## [ACTION ITEM]
Each line of the records below that contains "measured" needs to be copied.

## [EXCERPTED RECORDS]

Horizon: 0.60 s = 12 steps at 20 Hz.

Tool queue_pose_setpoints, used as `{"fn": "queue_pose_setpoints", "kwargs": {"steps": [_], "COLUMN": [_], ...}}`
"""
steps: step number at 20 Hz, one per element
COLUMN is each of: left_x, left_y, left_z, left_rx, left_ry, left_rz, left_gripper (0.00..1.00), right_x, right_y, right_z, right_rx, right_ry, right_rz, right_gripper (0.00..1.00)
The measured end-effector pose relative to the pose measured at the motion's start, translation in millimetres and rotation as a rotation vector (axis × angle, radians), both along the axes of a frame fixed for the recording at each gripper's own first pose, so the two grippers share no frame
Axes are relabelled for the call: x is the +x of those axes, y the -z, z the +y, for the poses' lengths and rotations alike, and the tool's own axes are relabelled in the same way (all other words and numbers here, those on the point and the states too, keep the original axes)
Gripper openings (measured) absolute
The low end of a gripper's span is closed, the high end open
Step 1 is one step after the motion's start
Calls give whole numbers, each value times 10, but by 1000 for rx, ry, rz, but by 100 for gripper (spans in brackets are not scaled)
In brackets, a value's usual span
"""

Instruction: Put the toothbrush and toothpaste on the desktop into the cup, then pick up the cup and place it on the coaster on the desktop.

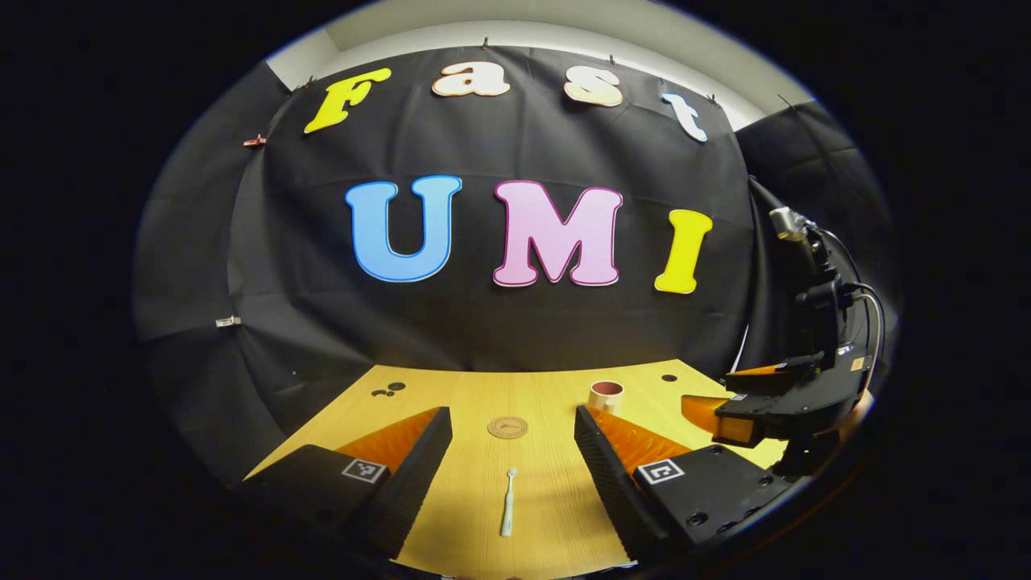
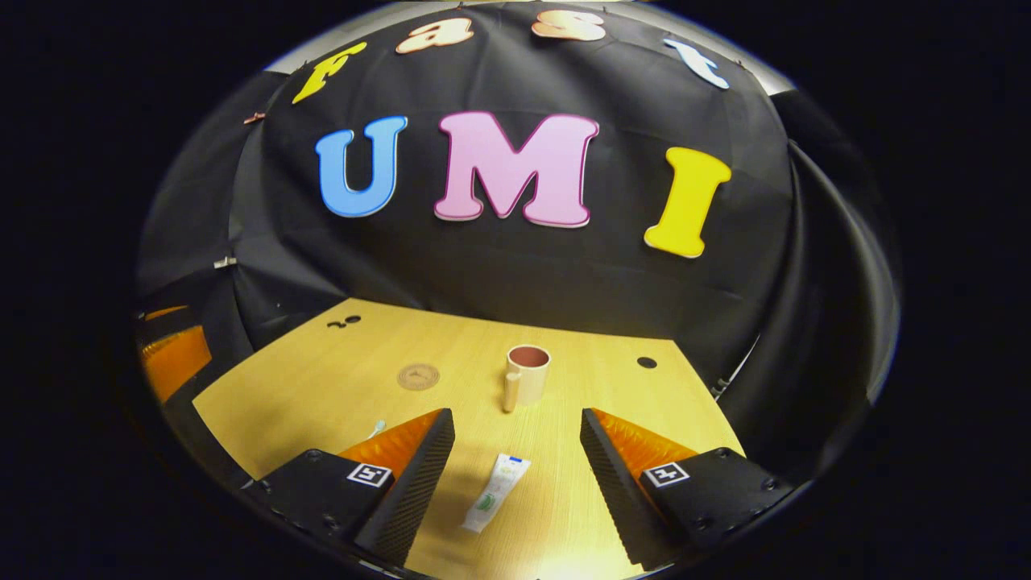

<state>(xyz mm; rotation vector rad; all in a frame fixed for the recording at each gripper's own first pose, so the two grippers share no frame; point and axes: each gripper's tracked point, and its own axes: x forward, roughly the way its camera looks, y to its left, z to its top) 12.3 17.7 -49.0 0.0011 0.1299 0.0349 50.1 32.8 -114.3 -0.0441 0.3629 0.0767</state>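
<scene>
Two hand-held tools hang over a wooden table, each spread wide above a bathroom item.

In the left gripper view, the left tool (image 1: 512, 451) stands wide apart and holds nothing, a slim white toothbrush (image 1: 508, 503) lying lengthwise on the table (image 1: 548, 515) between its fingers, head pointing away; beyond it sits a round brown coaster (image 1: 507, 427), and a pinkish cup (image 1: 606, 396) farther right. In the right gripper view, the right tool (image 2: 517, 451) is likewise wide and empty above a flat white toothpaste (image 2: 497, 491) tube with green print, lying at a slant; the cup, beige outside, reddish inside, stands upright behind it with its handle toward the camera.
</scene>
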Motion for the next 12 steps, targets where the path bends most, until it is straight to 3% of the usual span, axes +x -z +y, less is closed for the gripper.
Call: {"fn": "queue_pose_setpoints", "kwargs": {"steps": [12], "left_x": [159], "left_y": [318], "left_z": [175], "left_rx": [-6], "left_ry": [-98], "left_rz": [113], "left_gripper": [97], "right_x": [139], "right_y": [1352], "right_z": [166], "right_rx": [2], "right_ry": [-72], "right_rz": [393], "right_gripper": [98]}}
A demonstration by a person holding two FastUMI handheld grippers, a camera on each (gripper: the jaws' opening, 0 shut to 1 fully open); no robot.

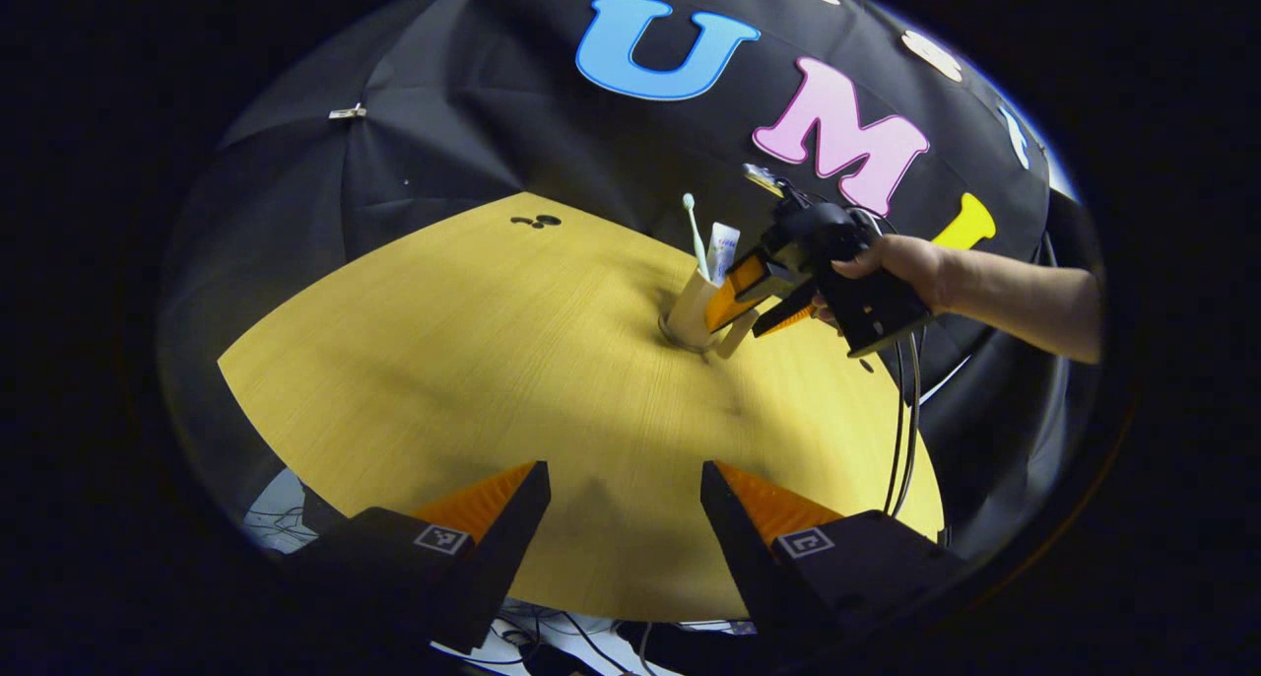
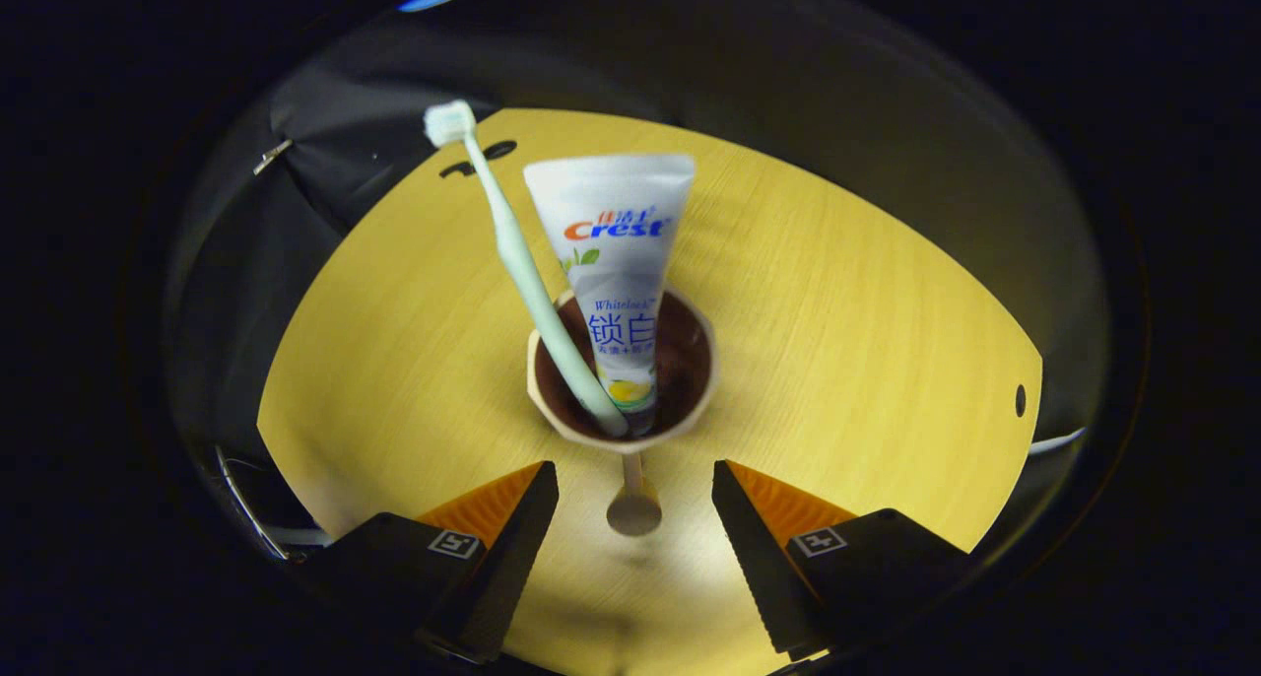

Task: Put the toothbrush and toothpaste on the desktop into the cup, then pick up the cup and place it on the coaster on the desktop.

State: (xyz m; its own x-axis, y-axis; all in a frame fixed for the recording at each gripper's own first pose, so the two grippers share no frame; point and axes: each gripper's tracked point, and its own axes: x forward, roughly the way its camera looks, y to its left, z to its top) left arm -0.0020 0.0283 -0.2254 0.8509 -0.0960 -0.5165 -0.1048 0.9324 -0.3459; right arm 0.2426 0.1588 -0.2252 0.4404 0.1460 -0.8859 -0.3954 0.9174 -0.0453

## [YOUR SOLUTION]
The measured end-effector pose relative to the pose measured at the motion's start, translation in millimetres and rotation as a rotation vector (axis × angle, radians), both along the axes of a frame fixed for the recording at each gripper's own first pose, so the two grippers share no frame
Gripper openings (measured) absolute

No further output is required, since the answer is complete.